> **Problem**: As you work through the listing, transcribe every line exactly as it reads.
[[ Recorded information open ]]
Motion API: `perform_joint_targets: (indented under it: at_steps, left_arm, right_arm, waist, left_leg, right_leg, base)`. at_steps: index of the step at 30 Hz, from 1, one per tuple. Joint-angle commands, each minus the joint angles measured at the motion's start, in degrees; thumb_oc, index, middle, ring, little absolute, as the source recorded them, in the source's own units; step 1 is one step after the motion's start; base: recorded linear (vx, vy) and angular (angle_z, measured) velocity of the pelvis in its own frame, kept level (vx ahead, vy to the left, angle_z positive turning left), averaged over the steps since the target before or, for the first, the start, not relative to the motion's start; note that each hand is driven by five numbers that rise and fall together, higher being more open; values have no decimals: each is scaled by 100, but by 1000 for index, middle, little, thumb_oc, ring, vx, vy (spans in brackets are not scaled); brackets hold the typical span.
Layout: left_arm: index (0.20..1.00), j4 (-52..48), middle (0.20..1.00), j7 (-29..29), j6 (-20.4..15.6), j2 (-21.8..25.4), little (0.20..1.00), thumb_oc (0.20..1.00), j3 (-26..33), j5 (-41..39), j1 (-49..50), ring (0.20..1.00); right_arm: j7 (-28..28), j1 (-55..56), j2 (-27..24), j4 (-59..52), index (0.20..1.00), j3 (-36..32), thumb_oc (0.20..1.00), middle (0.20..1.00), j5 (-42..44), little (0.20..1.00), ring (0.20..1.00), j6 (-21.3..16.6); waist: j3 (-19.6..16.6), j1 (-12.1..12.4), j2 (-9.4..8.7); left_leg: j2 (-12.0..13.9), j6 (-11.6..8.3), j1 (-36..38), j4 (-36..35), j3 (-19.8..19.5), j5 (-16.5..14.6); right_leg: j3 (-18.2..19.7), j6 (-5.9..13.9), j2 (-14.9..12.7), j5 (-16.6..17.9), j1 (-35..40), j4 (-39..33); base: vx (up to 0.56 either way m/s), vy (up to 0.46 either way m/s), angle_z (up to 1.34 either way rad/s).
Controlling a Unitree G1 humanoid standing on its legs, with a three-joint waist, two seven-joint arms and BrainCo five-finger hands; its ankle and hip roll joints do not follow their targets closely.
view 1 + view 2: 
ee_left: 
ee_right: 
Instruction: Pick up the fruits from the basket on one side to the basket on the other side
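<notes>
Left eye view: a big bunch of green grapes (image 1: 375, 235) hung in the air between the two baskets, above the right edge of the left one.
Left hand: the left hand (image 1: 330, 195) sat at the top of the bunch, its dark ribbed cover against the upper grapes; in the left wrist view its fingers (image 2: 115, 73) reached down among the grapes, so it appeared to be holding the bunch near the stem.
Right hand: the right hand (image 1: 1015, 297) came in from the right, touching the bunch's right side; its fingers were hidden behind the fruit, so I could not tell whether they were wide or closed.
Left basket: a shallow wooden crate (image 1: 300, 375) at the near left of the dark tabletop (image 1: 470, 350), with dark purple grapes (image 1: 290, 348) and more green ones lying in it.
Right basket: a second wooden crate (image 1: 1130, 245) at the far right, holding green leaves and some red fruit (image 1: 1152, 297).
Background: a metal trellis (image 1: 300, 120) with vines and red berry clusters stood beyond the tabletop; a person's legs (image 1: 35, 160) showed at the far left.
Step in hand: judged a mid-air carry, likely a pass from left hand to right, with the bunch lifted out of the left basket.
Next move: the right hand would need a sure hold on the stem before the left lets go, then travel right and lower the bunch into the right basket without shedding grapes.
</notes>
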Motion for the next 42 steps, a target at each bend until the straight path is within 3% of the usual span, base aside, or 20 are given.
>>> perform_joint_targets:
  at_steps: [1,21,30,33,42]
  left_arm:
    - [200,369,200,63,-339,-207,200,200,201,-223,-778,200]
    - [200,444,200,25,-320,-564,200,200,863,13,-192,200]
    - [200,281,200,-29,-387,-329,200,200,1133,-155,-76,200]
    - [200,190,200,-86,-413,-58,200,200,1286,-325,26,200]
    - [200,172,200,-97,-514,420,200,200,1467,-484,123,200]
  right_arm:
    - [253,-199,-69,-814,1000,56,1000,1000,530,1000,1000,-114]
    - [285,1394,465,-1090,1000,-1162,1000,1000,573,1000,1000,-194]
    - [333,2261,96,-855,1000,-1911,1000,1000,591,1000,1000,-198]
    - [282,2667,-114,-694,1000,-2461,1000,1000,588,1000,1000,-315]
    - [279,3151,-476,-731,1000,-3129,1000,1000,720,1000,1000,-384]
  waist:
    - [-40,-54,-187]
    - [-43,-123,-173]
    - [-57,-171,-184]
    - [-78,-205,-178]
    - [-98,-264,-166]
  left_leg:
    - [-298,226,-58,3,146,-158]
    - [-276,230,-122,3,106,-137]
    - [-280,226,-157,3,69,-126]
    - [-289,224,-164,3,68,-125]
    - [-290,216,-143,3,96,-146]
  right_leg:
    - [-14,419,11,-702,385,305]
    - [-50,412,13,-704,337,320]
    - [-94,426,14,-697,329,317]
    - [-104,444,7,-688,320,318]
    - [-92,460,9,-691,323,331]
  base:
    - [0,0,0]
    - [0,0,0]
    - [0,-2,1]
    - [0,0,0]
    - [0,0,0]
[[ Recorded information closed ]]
> **Exercise answer**:
Motion API: `perform_joint_targets: (indented under it: at_steps, left_arm, right_arm, waist, left_leg, right_leg, base)`. at_steps: index of the step at 30 Hz, from 1, one per tuple. Joint-angle commands, each minus the joint angles measured at the motion's start, in degrees; thumb_oc, index, middle, ring, little absolute, as the source recorded them, in the source's own units; step 1 is one step after the motion's start; base: recorded linear (vx, vy) and angular (angle_z, measured) velocity of the pelvis in its own frame, kept level (vx ahead, vy to the left, angle_z positive turning left), averaged over the steps since the target before or, for the first, the start, not relative to the motion's start; note that each hand is driven by five numbers that rise and fall together, higher being more open; values have no decimals: each is scaled by 100, but by 1000 for index, middle, little, thumb_oc, ring, vx, vy (spans in brackets are not scaled); brackets hold the typical span.
Layout: left_arm: index (0.20..1.00), j4 (-52..48), middle (0.20..1.00), j7 (-29..29), j6 (-20.4..15.6), j2 (-21.8..25.4), little (0.20..1.00), thumb_oc (0.20..1.00), j3 (-26..33), j5 (-41..39), j1 (-49..50), ring (0.20..1.00); right_arm: j7 (-28..28), j1 (-55..56), j2 (-27..24), j4 (-59..52), index (0.20..1.00), j3 (-36..32), thumb_oc (0.20..1.00), middle (0.20..1.00), j5 (-42..44), little (0.20..1.00), ring (0.20..1.00), j6 (-21.3..16.6); waist: j3 (-19.6..16.6), j1 (-12.1..12.4), j2 (-9.4..8.7); left_leg: j2 (-12.0..13.9), j6 (-11.6..8.3), j1 (-36..38), j4 (-36..35), j3 (-19.8..19.5), j5 (-16.5..14.6); right_leg: j3 (-18.2..19.7), j6 (-5.9..13.9), j2 (-14.9..12.7), j5 (-16.6..17.9), j1 (-35..40), j4 (-39..33); base: vx (up to 0.56 either way m/s), vy (up to 0.46 either way m/s), angle_z (up to 1.34 either way rad/s).
Controlling a Unitree G1 humanoid standing on its legs, with a three-joint waist, two seven-joint arms and BrainCo five-finger hands; its ankle and hip roll joints do not follow their targets closely.
view 1 + view 2: 
ee_left: 
ee_right: 
Instruction: Pick up the fruits from the basket on one side to the basket on the other side
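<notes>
Left eye view: a big bunch of green grapes (image 1: 375, 235) hung in the air between the two baskets, above the right edge of the left one.
Left hand: the left hand (image 1: 330, 195) sat at the top of the bunch, its dark ribbed cover against the upper grapes; in the left wrist view its fingers (image 2: 115, 73) reached down among the grapes, so it appeared to be holding the bunch near the stem.
Right hand: the right hand (image 1: 1015, 297) came in from the right, touching the bunch's right side; its fingers were hidden behind the fruit, so I could not tell whether they were wide or closed.
Left basket: a shallow wooden crate (image 1: 300, 375) at the near left of the dark tabletop (image 1: 470, 350), with dark purple grapes (image 1: 290, 348) and more green ones lying in it.
Right basket: a second wooden crate (image 1: 1130, 245) at the far right, holding green leaves and some red fruit (image 1: 1152, 297).
Background: a metal trellis (image 1: 300, 120) with vines and red berry clusters stood beyond the tabletop; a person's legs (image 1: 35, 160) showed at the far left.
Step in hand: judged a mid-air carry, likely a pass from left hand to right, with the bunch lifted out of the left basket.
Next move: the right hand would need a sure hold on the stem before the left lets go, then travel right and lower the bunch into the right basket without shedding grapes.
</notes>
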Motion for the next 42 steps, a target at each bend until the straight path is within 3% of the usual span, base aside, or 20 are given.
>>> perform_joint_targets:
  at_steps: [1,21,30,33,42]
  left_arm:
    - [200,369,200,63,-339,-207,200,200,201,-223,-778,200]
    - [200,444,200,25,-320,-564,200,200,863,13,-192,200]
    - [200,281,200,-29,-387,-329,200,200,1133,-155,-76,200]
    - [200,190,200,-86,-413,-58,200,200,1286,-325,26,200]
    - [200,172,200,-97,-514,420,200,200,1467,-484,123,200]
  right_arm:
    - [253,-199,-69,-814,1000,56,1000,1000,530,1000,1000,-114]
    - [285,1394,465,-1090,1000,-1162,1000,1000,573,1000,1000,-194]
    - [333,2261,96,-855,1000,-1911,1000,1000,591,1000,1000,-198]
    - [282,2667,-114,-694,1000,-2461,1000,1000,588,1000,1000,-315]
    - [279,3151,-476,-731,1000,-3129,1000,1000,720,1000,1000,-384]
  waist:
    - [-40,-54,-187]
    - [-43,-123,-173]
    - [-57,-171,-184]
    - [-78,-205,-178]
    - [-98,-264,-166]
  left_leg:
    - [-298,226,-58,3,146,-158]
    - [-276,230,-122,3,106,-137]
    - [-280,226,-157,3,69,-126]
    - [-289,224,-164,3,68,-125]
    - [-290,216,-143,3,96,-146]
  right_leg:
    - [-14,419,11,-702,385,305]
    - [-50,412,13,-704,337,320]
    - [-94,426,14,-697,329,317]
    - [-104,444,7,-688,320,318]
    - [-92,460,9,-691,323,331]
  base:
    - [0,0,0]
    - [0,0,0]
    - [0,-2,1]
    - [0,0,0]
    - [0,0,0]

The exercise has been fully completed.